**DIRECTIONS**
Repeat each entry word for word.

::: INPUT RECORDS

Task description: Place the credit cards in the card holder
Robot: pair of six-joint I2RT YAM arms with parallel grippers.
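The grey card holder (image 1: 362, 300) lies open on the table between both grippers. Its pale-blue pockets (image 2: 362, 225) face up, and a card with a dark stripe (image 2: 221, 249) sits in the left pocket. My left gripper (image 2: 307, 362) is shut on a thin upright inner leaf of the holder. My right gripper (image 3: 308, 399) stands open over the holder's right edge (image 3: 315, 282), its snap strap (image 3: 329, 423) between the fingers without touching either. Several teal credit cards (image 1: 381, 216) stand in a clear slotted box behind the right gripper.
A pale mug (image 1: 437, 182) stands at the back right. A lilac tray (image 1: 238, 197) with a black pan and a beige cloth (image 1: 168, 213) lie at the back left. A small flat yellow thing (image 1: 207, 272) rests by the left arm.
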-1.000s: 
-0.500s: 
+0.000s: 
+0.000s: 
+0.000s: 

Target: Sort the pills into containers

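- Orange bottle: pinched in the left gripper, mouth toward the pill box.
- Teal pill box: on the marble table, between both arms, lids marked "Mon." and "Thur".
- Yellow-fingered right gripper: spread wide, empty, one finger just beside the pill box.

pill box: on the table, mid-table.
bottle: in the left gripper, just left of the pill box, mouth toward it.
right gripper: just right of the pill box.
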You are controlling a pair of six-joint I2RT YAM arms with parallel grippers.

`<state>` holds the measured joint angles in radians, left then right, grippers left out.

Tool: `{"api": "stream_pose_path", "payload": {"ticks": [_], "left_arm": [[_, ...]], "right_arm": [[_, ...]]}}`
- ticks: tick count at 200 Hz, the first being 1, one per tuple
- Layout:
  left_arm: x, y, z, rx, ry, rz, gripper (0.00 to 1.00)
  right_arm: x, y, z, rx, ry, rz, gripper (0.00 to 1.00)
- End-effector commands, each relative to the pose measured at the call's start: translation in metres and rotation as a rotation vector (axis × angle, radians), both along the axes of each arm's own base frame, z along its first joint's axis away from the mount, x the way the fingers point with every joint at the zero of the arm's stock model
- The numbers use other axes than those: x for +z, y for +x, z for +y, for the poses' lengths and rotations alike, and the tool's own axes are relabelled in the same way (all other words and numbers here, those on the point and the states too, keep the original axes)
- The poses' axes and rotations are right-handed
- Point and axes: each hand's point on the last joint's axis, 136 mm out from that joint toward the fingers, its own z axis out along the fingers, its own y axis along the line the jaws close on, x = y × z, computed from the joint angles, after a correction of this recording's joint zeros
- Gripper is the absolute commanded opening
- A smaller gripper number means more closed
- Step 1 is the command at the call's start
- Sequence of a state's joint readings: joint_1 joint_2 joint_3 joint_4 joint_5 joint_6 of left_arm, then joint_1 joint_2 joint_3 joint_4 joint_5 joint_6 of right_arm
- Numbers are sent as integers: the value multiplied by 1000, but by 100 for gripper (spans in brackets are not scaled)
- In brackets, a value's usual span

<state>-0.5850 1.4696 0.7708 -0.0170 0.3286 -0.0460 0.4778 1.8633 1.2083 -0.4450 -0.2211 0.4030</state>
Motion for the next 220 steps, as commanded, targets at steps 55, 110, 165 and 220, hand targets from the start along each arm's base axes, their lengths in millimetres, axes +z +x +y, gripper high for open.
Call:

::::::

**EXERCISE OUTPUT**
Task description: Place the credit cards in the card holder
Robot: pair of six-joint I2RT YAM arms with parallel grippers.
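The grey card holder (image 1: 362, 300) lies open on the table between both grippers. Its pale-blue pockets (image 2: 362, 225) face up, and a card with a dark stripe (image 2: 221, 249) sits in the left pocket. My left gripper (image 2: 307, 362) is shut on a thin upright inner leaf of the holder. My right gripper (image 3: 308, 399) stands open over the holder's right edge (image 3: 315, 282), its snap strap (image 3: 329, 423) between the fingers without touching either. Several teal credit cards (image 1: 381, 216) stand in a clear slotted box behind the right gripper.
A pale mug (image 1: 437, 182) stands at the back right. A lilac tray (image 1: 238, 197) with a black pan and a beige cloth (image 1: 168, 213) lie at the back left. A small flat yellow thing (image 1: 207, 272) rests by the left arm.
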-1.000s: 
-0.500s: 
+0.000s: 
+0.000s: 
+0.000s: 

Target: Sort the pills into containers

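- Orange bottle: pinched in the left gripper, mouth toward the pill box.
- Teal pill box: on the marble table, between both arms, lids marked "Mon." and "Thur".
- Yellow-fingered right gripper: spread wide, empty, one finger just beside the pill box.

pill box: on the table, mid-table.
bottle: in the left gripper, just left of the pill box, mouth toward it.
right gripper: just right of the pill box.
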You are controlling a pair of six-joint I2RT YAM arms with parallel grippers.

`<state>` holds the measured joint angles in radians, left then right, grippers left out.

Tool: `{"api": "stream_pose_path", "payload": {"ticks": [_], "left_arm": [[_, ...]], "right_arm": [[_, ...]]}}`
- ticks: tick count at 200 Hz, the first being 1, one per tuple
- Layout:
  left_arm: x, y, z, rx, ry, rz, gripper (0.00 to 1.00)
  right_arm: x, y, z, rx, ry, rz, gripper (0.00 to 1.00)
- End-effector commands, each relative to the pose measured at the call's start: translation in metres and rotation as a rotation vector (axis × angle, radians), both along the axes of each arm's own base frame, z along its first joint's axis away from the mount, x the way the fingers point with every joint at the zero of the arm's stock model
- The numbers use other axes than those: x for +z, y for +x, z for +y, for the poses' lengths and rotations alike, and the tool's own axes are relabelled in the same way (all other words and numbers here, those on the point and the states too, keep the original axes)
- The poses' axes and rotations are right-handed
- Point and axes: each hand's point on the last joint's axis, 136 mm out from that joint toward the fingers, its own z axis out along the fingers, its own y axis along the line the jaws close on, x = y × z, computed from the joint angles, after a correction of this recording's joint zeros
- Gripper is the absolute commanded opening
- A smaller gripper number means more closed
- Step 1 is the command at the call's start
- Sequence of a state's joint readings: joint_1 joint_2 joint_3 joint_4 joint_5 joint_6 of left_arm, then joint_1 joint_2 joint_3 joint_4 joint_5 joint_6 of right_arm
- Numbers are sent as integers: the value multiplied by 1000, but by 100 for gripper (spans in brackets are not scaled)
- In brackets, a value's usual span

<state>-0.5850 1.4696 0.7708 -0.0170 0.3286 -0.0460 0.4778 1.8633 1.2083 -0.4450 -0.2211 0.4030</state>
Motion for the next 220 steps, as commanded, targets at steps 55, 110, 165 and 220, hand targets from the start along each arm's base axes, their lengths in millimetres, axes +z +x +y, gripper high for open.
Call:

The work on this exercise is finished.